ETF gestionadas

Pasivamente en aumento, activa en dificultad

Aconsejados por bancos y redes de venta que apenas los recomiendan a sus clientes porque no ofrecen ninguna forma de relegación a favor del distribuidor. Esta ha sido la vida de los ETF desde su nacimiento hasta hoy. Sin embargo, los ETF gestionados pasivamente son cada vez más utilizados por los inversores institucionales y los asesores independientes. ¡Los números son impresionantes!

Por el contrario, los fondos gestionados activamente están en fuerte descenso, aunque siguen conservando la mayor parte de la gestión de los ahorros. En los últimos diez años, el mercado de la gestión de activos pasivos ha crecido a una tasa de crecimiento anual del 19%. En cambio, el aumento anual de los fondos de inversión en el mismo período fue del 2%.

Los inversores institucionales mantienen el 20% de sus activos de bonos en ETFs. La proporción de instrumentos de capital pasivo llegó incluso al 28%. ¿Por qué tienen tanto éxito las ETF pasivas? Los ETF gestionados pasivamente son más eficientes que los fondos activos.

¿Pero qué son las ETF?

Los ETF son fondos de inversión de replicación pasiva. Esto significa que el objetivo del fondo no es invertir el dinero recibido de los suscriptores para vencer al mercado. Los ETF gestionados pasivamente, por otro lado, simplemente replican el rendimiento del activo subyacente. El subyacente puede ser un índice bursátil, un sector específico o productos básicos. En este último caso, no es Etf sino Etc.

Precisamente porque no hay necesidad de una gestión sofisticada, los costos de esos instrumentos son considerablemente inferiores a los de los fondos mutuos activos. En los fondos activos, de hecho, el gestor está bien remunerado porque debería ser capaz de obtener un rendimiento superior a los índices de referencia utilizando sus estrategias. Sin embargo, a menudo no es así.

Por lo tanto, los gastos más elevados de los fondos gestionados activamente casi nunca se justifican. Por lo tanto, la tendencia de los últimos años es una expansión muy rápida de los fondos gestionados pasivamente. El gasto, por supuesto, es en fondos gestionados activamente.

Fondos activos y pasivos administrados, el caso Vanguard

El cierre del fondo estadounidense Fundamental Value de Vanguard, gestionado activamente y domiciliado en Irlanda, muestra que el crecimiento de su negocio de gestión activa en Europa va a la zaga del de su oferta pasiva. Los activos de Vanguard administrados a través de sus fondos gestionados pasivamente en Europa casi se han duplicado en los últimos cuatro años, pasando de 106.800 millones de dólares a finales de 2016 a 211.000 millones de dólares en septiembre de 2020.

En contraste, los activos del fondo de Vanguard, administrados activamente, han crecido un 45% en el mismo período. Tomará tiempo para que la marca Vanguard se establezca como un activo gestor de fondos en Europa. Esto se debe a que es conocida como la principal marca de gestión pasiva en América.

«En Europa, la marca Vanguard está tan fuertemente asociada a los fondos pasivos que su entrada en los fondos activos está todavía en una fase incipiente», dijo Amin Rajan, director general de la empresa de consultoría Create-Research. «La marca Vanguard se basa en sus fondos pasivos de bajo costo.

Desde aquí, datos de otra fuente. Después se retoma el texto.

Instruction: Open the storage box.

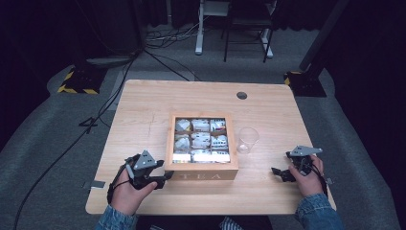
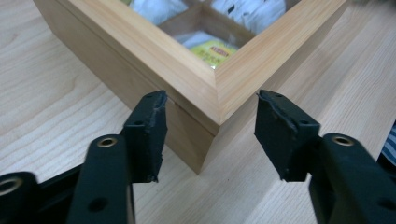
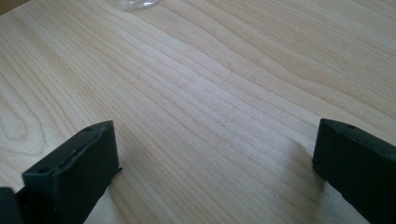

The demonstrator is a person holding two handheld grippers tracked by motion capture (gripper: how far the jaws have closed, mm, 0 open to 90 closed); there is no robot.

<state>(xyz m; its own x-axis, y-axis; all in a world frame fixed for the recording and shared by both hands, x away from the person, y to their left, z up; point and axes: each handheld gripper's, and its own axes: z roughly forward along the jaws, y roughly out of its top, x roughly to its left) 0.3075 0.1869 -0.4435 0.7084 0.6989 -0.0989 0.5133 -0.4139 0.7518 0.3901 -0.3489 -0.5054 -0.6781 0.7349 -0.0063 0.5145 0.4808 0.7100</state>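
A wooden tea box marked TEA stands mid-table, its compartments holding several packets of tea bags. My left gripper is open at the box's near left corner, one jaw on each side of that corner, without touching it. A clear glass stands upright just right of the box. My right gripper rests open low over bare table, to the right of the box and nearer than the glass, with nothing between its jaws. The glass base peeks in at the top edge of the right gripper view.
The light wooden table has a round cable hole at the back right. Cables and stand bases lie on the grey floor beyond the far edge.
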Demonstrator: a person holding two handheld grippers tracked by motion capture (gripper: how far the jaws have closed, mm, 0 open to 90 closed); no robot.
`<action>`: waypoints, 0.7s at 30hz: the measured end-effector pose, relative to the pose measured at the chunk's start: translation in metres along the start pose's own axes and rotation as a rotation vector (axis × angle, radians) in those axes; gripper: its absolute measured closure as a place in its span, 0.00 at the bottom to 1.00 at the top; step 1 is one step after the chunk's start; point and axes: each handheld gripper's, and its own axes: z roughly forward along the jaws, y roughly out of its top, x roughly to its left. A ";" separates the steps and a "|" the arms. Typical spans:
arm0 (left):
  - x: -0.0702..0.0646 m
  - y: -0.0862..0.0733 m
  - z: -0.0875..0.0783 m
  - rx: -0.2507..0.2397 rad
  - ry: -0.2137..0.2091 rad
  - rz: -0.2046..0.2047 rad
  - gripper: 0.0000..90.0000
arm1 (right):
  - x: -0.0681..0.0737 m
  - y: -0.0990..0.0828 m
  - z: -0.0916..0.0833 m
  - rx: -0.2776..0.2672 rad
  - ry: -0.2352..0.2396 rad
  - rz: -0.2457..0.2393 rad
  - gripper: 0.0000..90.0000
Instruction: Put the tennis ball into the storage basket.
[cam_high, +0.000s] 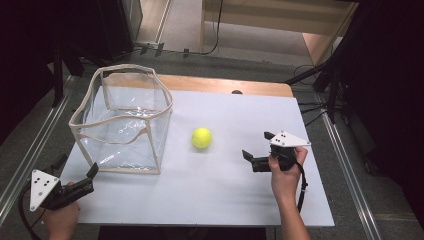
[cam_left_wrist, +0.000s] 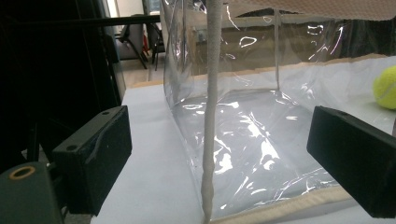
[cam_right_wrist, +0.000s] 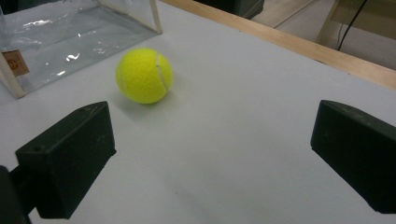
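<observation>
White table (cam_high: 240, 200): both tongs wide open, empty. Centre R gripper (cam_high: 256, 148) on ball (cam_high: 201, 137), right of bag (cam_high: 122, 120); L gripper (cam_high: 90, 176) steadies bag.

My left gripper (cam_high: 75, 181) has black jaws and a pale grey plate dotted with small black marks; my right gripper (cam_high: 259, 151) looks the same, black with a pale grey dotted plate. The tennis ball (cam_high: 201, 137) is bright yellow-green with a paler curved seam. The bag (cam_high: 125, 120) at the far left is clear plastic, glinting white, trimmed in cream edging, with a small tan label on one side. The table (cam_high: 225, 200) is plain white, with a light wood strip along its far edge.
</observation>
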 end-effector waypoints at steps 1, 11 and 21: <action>0.000 0.000 0.000 0.000 0.000 0.000 0.08 | 0.000 0.000 0.000 0.000 0.000 0.000 0.00; 0.000 0.000 0.000 -0.001 0.000 0.000 0.08 | 0.005 0.016 0.018 0.027 0.036 -0.027 0.00; 0.000 0.000 0.000 0.000 -0.001 0.000 0.08 | 0.010 0.029 0.035 0.060 0.074 -0.051 0.00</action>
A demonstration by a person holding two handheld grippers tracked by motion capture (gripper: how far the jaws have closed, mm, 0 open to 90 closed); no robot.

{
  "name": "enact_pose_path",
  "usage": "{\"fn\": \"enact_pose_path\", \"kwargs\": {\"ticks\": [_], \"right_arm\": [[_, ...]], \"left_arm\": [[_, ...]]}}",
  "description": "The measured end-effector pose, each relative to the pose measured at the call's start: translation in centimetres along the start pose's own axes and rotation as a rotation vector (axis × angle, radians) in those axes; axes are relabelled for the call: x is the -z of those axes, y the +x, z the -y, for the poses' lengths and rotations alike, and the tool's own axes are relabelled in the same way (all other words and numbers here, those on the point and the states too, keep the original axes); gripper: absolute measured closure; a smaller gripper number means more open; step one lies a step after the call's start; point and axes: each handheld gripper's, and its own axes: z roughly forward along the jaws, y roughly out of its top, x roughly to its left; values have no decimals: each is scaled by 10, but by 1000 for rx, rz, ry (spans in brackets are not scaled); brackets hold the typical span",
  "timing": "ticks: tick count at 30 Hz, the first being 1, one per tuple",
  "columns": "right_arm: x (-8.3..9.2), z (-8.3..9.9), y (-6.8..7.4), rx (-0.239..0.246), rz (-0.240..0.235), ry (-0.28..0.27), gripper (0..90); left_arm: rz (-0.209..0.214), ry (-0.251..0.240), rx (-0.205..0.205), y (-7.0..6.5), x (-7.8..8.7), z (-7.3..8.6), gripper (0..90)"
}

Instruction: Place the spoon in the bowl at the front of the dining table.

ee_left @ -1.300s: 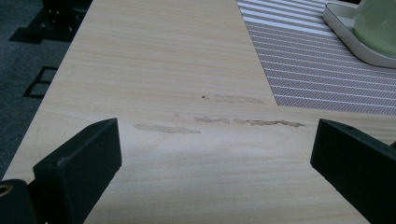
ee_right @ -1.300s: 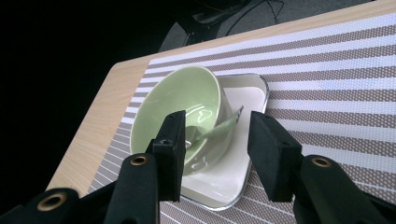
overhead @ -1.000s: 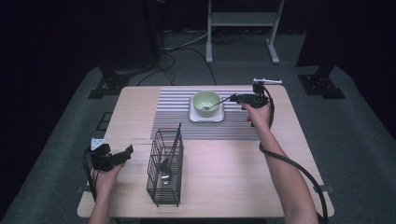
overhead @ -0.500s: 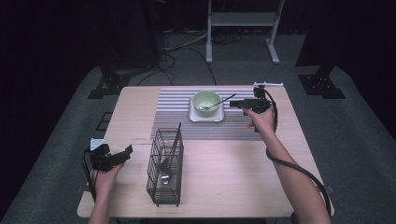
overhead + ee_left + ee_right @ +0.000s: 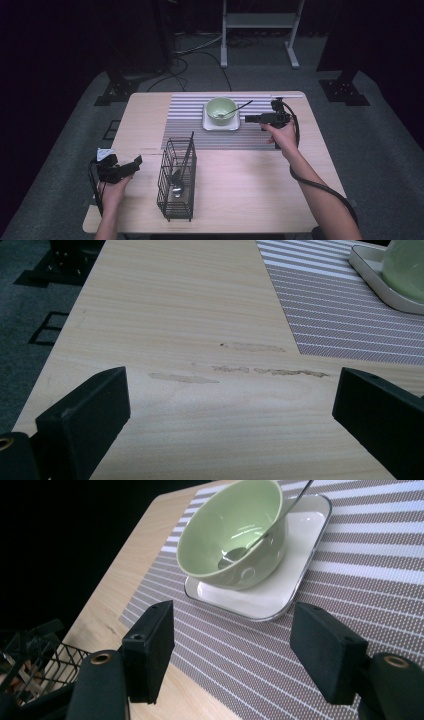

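At the left edge of the light wooden table (image 5: 240,200), the left gripper (image 5: 134,163) hovers low with its jaws wide apart and nothing between them, pointing across bare wood toward the grey-and-white striped placemat (image 5: 185,125). Next along stands the black wire cutlery basket (image 5: 176,181), upright near the front of the table; it holds 1 dark stick-like piece leaning against its upper rim and what looks like a metal spoon lower down, though the high view is too small to be sure of either. Further right and farther back, the pale green ceramic bowl (image 5: 232,532) sits on a white square plate (image 5: 280,592) on the placemat, and a slim metal spoon (image 5: 260,535) rests inside it, bowl end down and handle slanting out over the rim toward the right. Just beside the plate, the right gripper (image 5: 248,119) is aimed at the bowl, jaws spread and empty, apart from the spoon. Judging from this, 1 spoon is placed in the bowl, so that part appears done; the cutlery in the basket is untouched, so moving it would be what remains.
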Motion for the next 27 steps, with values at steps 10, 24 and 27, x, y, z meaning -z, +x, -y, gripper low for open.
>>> {"fn": "enact_pose_path", "kwargs": {"ticks": [10,24,27], "right_arm": [[2,13,6,31,-12,28,306],[13,28,18,82,-40,47,291],[15,31,19,86,-46,51,291]], "left_arm": [[-2,6,-2,0,-1,0,8],[-3,6,-3,-1,0,1,8],[-3,5,-1,0,0,1,8]]}}
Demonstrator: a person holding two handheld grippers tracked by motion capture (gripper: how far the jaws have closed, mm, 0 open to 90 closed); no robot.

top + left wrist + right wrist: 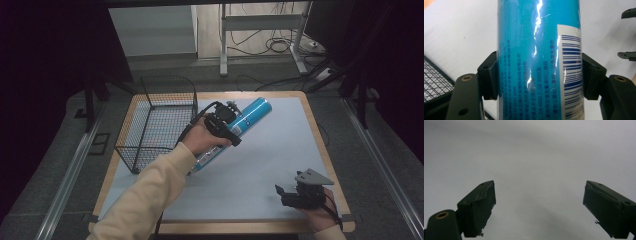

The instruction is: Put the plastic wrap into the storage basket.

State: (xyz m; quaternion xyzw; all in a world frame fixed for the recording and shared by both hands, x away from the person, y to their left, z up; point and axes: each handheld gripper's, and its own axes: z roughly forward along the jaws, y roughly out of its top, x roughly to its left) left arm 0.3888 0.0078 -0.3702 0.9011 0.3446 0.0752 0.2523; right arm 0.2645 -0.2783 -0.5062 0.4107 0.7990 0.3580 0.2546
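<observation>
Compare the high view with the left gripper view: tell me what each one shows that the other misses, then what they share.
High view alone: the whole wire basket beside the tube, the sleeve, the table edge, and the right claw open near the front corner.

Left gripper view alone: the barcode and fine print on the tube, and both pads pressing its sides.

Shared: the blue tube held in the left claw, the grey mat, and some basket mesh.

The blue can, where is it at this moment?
In the high view the blue can is near the table's middle, clamped in the left hand-held gripper, just right of the wire basket.
</observation>
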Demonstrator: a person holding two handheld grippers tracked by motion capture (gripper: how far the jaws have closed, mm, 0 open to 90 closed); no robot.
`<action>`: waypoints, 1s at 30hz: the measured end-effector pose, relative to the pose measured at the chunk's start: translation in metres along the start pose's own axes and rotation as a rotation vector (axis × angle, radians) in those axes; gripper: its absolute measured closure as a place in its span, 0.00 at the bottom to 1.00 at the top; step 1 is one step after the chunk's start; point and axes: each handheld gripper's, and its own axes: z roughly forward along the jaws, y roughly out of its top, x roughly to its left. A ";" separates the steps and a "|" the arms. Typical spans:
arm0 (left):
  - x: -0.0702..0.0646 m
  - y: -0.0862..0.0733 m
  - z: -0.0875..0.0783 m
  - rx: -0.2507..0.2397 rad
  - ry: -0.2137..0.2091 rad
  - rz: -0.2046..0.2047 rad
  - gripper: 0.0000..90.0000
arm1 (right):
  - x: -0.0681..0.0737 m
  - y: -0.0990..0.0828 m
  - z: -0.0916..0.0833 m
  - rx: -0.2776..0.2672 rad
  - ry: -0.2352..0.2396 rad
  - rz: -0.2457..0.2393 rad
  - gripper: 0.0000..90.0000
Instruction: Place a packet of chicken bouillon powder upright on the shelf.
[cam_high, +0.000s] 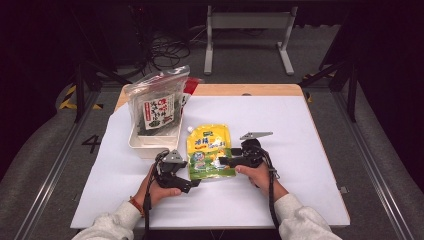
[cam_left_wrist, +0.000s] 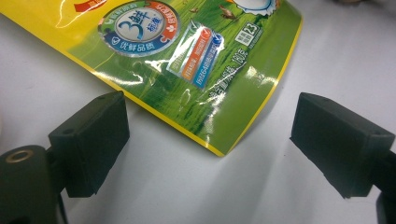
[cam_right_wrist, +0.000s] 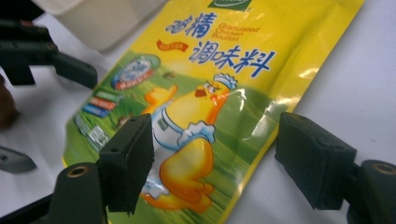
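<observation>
A yellow-and-green seasoning pouch (cam_high: 210, 151) lies flat on the white table (cam_high: 310, 165), near the middle, between the two grippers. Its spout end is small and hard to make out in the high view, and its top is cut off in both gripper views. The left gripper (cam_left_wrist: 208, 142) stands open just short of the pouch's near corner; the right gripper (cam_right_wrist: 212, 161) is open too, straddling the pouch's edge without pressing it. Far left, a white bin (cam_high: 155, 137) holds a clear bag (cam_high: 159, 102) (contents dark, unreadable). Beyond the table, the dim room shows tangled cables (cam_high: 167, 50) and a grey metal frame (cam_high: 248, 32).
</observation>
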 end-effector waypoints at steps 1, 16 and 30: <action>-0.001 0.000 0.001 0.006 0.011 0.015 0.13 | 0.000 0.001 0.002 -0.006 0.023 0.022 0.29; 0.002 -0.001 -0.001 -0.006 -0.008 -0.002 0.13 | 0.017 0.010 0.015 0.057 -0.033 -0.073 0.82; 0.006 -0.009 -0.011 -0.025 -0.047 -0.046 0.10 | 0.030 -0.015 -0.009 0.007 0.032 -0.285 0.93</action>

Con los inversores institucionales europeos aumentando su asignación a tales fondos, las ofertas activas de Vanguard no están en la cima de sus preferencias.

El incesante crecimiento de los ETF gestionados pasivamente

La proliferación de los fondos cotizados en bolsa (Etf) y la variedad de instrumentos de reproducción de índices pasivos a disposición de los inversores crece constantemente. Desde su lanzamiento (fue en 1989 cuando se comercializó el primer Etf en los Estados Unidos y el Canadá) han empezado a abrirse camino entre los fondos mutuos más tradicionales. Su ponderación en las unidades vinculadas a la unidad, los productos de seguros e incluso los fondos de pensiones complementarias ha aumentado.

A los comerciantes también les gustan los Etfs. Esto se debe a que está muy claro lo que se espera de ellos: ¡reproducir el índice seleccionado! También les gusta mucho su coste, que es muy inferior al de la gestión activa, la trazabilidad de los rendimientos (sigue el índice y sabrás cómo se comporta el Etf), la liquidez (casi siempre asegurada), así como la sencillez y la transparencia de los costes que Mifid 2 hace inevitables.

El futuro de la gestión pasiva y activa

Muchos se preguntan si la gestión activa no está empezando a frenar las decisiones de los inversores. Una pregunta legítima, si es cierto que -como lo demuestra un estudio europeo de Greenwich Associates (BlackRock) sobre 127 inversores institucionales- en 2018 las asignaciones en Etf aumentaron en un 50%, alcanzando el 15% del total de los activos gestionados.